Don’t Be Afraid of Looking Stupid


Closely connected to the fear of what people
think is the fear that you will make a fool of
yourself. Thus, if you fear what people think
and/or making mistakes and getting it wrong
then fear again gets to overpower you. Think
about a time you’ve felt stupid for saying or
doing something. What happened next? Then
answer, “How did that make you feel?” and
then from that ask yourself “Did that result in
a feeling or an action?” and then answer,
“what happened next?” In this way, you can
start to build up a picture of the automatic
path way connected to this fear. How you fall
into old patterns that have not served you
powerfully, and allowed fear to hold its power
of you. (And yes, this process can be used
on any fear, I call this a negative spiral.)
Once you build a picture of what is happening
in your old state you can learn to see what
thoughts and feelings create what actions.
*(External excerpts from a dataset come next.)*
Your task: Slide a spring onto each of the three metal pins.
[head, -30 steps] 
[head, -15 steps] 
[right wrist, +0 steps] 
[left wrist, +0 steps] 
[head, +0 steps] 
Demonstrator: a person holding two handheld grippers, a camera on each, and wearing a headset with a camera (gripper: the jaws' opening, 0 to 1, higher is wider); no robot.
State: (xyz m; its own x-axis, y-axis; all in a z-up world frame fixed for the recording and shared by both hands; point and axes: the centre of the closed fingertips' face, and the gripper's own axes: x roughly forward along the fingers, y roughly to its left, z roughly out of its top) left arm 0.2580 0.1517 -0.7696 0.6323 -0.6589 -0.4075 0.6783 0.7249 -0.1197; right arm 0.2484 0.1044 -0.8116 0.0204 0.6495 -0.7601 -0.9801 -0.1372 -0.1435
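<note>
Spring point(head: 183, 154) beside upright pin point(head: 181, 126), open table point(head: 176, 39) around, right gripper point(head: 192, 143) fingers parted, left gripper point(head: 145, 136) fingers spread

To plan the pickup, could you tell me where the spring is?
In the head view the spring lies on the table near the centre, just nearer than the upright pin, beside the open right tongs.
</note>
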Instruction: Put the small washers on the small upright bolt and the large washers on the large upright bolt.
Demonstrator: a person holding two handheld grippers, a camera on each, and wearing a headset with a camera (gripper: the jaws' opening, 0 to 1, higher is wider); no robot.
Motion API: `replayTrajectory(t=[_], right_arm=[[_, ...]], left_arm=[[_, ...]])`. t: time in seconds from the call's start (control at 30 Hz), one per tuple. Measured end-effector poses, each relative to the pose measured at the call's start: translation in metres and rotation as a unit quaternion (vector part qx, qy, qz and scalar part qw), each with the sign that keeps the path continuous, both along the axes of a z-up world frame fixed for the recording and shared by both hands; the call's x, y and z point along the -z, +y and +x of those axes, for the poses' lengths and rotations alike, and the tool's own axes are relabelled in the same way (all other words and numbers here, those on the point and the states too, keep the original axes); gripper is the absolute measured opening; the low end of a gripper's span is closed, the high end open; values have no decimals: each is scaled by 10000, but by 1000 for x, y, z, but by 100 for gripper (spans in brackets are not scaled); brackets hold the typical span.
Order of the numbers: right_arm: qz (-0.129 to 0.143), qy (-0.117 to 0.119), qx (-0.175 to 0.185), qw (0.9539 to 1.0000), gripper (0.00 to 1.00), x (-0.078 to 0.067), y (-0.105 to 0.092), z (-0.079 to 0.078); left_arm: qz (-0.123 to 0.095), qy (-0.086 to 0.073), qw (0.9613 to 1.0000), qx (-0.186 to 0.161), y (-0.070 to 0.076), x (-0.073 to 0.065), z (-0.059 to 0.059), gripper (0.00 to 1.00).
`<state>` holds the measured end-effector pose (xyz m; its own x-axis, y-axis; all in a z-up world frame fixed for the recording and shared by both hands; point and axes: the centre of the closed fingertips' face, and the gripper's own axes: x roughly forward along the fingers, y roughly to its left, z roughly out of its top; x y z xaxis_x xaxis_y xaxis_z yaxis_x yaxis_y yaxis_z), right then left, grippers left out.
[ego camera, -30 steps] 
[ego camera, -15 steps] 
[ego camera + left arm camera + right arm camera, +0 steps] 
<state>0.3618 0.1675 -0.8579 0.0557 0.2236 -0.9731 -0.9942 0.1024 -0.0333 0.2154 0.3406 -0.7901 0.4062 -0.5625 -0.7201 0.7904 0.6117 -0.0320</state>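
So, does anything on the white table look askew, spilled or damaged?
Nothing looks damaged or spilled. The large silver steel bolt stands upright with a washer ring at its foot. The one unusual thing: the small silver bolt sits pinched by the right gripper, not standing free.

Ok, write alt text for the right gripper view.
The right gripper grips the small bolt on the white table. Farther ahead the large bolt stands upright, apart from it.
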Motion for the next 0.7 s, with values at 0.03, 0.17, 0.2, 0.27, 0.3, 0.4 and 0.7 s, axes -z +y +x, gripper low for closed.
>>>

For instance, if you stood up for yourself and
spoke up and that led to you feeling inferior,
did that then lead to you not taking on the
project that was offered to you, because you
feared getting it wrong? Understanding the
thoughts that create the actions means that
you then decide to create a new thought, and
that will lead to new actions. But again, this
really needs a powerful focus and goal to
help you achieve.


Ultimately fear is allowed to impact our
performance because we’ve learnt to trust
fear. Fear is useful in that it keeps us safe,
however there aren’t too many woolly
mammoths on the streets anymore. So when
fear is given too much power it damages our
success. Learn to challenge and stop
assuming. And most importantly trust that
you can do this, you can give yourself all the
proof of your successes to tell you this. And I
will leave you with this thought: Why do we
assume what if we are awesome at
something then everyone else can do that
too? While if we can’t do something we are
idiots because everyone else can do it?
You see, fear really does wish to damage
your success. So, it’s time to challenge it.